For a set of polynomials (resp. vectors) S in a non-commutative G-algebra, SINGULAR:PLURAL provides two algorithms for computing Groebner bases.

The command std computes a left Groebner basis of a left module, generated by the set S (see std (plural)). The command twostd computes a two-sided Groebner basis (which is in particular also a left Groebner basis) of a two-sided ideal, generated by the set S (see twostd).

In the example below, we consider a particular set S in the algebra $A:=U(sl_2)$ with the degree reverse lexicographic ordering.
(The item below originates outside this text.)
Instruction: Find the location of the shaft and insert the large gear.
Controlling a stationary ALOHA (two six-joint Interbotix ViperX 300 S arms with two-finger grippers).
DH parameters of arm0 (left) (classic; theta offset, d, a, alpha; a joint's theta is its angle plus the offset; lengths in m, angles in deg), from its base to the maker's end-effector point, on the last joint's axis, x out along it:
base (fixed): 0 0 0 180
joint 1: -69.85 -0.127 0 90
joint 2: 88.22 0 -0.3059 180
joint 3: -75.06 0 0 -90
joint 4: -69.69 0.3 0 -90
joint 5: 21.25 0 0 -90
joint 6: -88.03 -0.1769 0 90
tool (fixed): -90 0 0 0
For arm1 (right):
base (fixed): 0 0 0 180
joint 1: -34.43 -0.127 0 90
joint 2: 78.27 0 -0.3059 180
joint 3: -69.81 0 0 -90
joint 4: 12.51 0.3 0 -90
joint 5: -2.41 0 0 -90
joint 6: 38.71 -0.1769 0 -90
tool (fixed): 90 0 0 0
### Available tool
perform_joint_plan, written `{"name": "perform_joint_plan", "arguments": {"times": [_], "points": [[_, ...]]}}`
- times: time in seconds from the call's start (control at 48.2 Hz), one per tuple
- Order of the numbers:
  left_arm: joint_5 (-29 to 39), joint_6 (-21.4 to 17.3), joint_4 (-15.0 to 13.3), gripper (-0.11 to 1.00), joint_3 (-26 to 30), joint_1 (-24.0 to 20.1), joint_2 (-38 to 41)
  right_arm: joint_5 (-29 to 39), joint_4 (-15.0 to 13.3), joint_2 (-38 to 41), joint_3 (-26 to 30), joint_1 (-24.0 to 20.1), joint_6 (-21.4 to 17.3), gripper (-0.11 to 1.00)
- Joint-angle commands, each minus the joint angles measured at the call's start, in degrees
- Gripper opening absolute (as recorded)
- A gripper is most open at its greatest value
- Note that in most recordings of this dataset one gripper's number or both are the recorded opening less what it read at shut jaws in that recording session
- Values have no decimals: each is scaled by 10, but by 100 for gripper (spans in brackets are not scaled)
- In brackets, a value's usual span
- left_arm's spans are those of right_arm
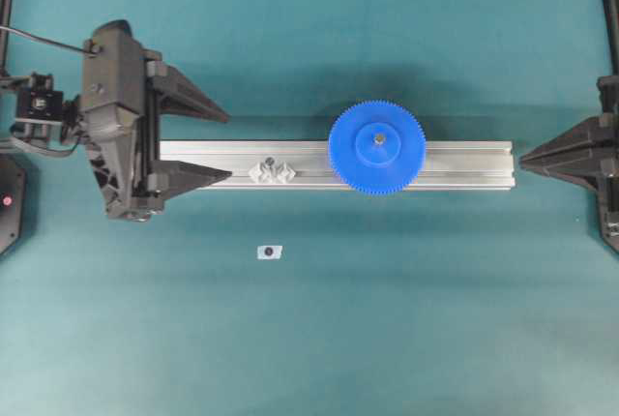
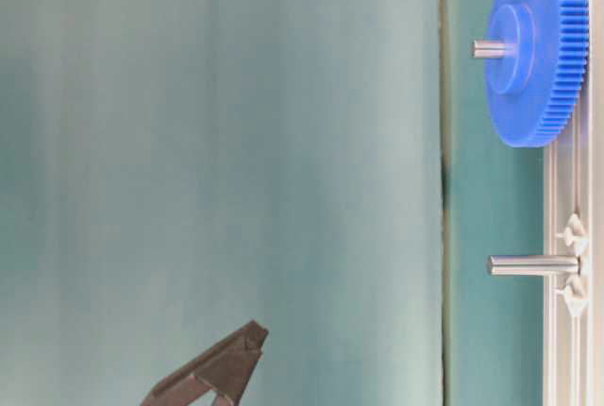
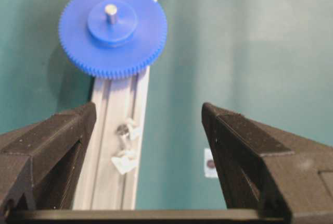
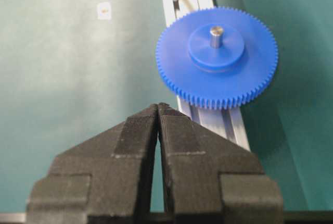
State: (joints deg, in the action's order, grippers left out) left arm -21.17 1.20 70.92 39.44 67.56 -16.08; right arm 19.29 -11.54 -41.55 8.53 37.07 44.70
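The large gear (image 1: pixel 376 147), a bright blue toothed disc, lies flat on the aluminium rail (image 1: pixel 464 164). The shaft (image 1: pixel 379 138) pokes up through its hub, and no gripper touches it. The wrist views show the same gear (image 3: pixel 113 31) (image 4: pixel 217 57) with the grey pin tip (image 3: pixel 110 13) (image 4: pixel 216 35) in its centre hole. From table level the shaft (image 2: pixel 491 48) sticks out of the gear (image 2: pixel 536 47). My left gripper (image 1: pixel 228 146) (image 3: pixel 148 109) stands open and empty at the rail's left end. My right gripper (image 1: pixel 522 158) (image 4: pixel 158 107) is shut and empty just off the right end.
A second pin with close-set translucent mounts (image 1: pixel 272 169) (image 2: pixel 528 264) stands on the rail between the left gripper and the gear. A small white tag with a dark dot (image 1: pixel 269 252) lies on the teal table in front of the rail.
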Motion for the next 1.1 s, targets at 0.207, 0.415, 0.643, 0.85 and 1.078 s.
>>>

We compute a left Groebner basis L of the left ideal generated by S and a two-sided Groebner basis T of the two-sided ideal generated by S.
Then, we read off the information on the vector space dimension of the factor modules A/L and A/T using the command vdim (see vdim (plural)).
Further on, we use the command reduce (see reduce (plural)) to compare the left ideals generated by L and T.

We set option(redSB) and option(redTail) to make SINGULAR compute completely reduced minimal bases of ideals (see option and Groebner bases in G-algebras for definitions and further details).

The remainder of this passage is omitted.